История безумия в классическую эпоху - стр. 39
Хорошо известно, что Реформация привела к обмирщению благотворительности в протестантских странах. Но когда государство или город принимают на содержание всю пеструю толпу немощных и неимущих, они тем самым способствуют рождению новой формы чувствительности к нищете; возникает опыт нового пафоса, когда человеку ничего не говорят ни о блаженстве страдания, ни о спасении, в котором соединятся Бедность и Милосердие, а лишь подсказывают его обязанности перед обществом и внушают, что убогий бедняк – это результат царящего в обществе беспорядка и одновременно помеха, не позволяющая восстановить порядок. Не может быть и речи о том, чтобы возвеличивать нищету, протягивая ей руку помощи; ее следует попросту уничтожать. Милосердие тоже нарушает порядок постольку, поскольку оно направлено на бедность как таковую. Напротив, если частная инициатива помогает государству подавлять нищету, как того требует в Англии акт от 1575 года [191], тогда она вписывается в систему порядка, и доброе дело исполняется смыслом. Незадолго до акта 1662 года [192] сэр Мэтью Хейл написал «Discourse touching Provision for the Poor» [193][194], в которой довольно точно определен этот новый тип восприятия нищеты и ее значения: помогать ее искоренению есть «для нас, англичан, задача в высшей степени необходимая и наш первейший христианский долг»; обязанность эта должна быть возложена на судейских чиновников; они поделят каждое графство на части, объединят соседние приходы и организуют дома для принудительного труда. Тогда никто не станет просить подаяния, «и не найдется человека столь ничтожного и общественной пагубы жаждущего, чтобы подавать нищим милостыню и поощрять их».
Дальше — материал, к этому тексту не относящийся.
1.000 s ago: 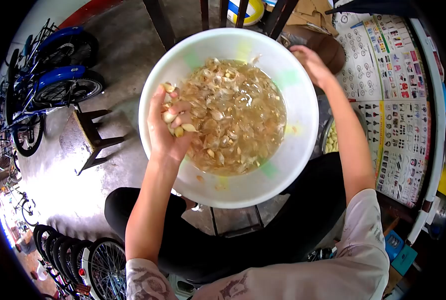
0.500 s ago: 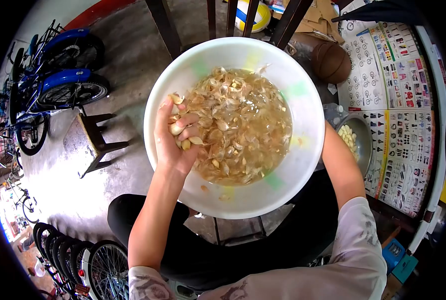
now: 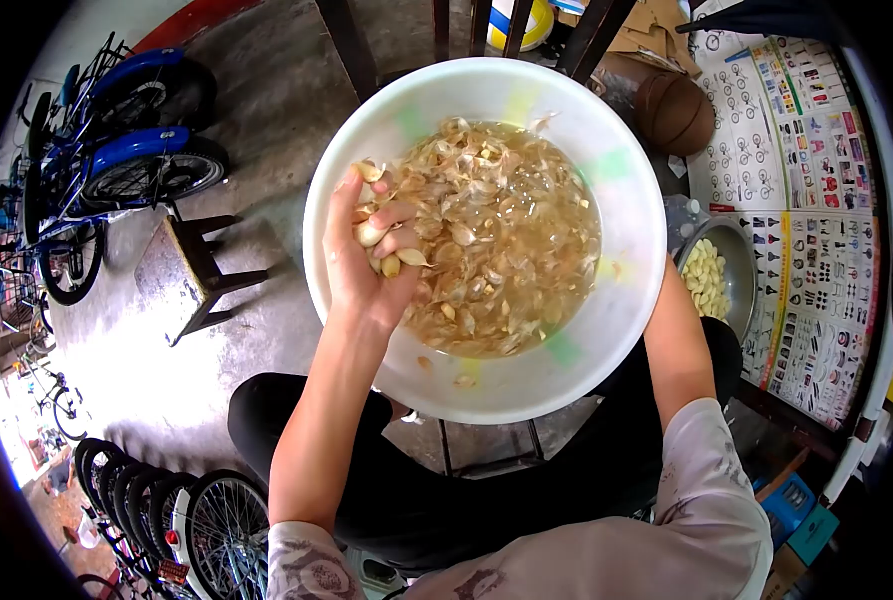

С этого момента нищета выпадает из диалектики унижения и славы; отныне ее место – в пределах соотношения порядка и беспорядка, внутри категории виновности. Уже со времен Лютера и Кальвина она несла на себе печать вечного проклятия и кары; теперь же, в мире государственного милосердия, она превратится в попустительство человека к самому себе, в прегрешение, нарушающее размеренный ход государственного механизма. Из сферы религиозного опыта, ее освящавшего, она соскальзывает в область моральных категорий, где подлежит осуждению. В конечной точке этой эволюции и возникают крупные изоляторы и смирительные дома – безусловно, как результат обмирщения милосердия, но и, подспудно, как нравственное возмездие нищете.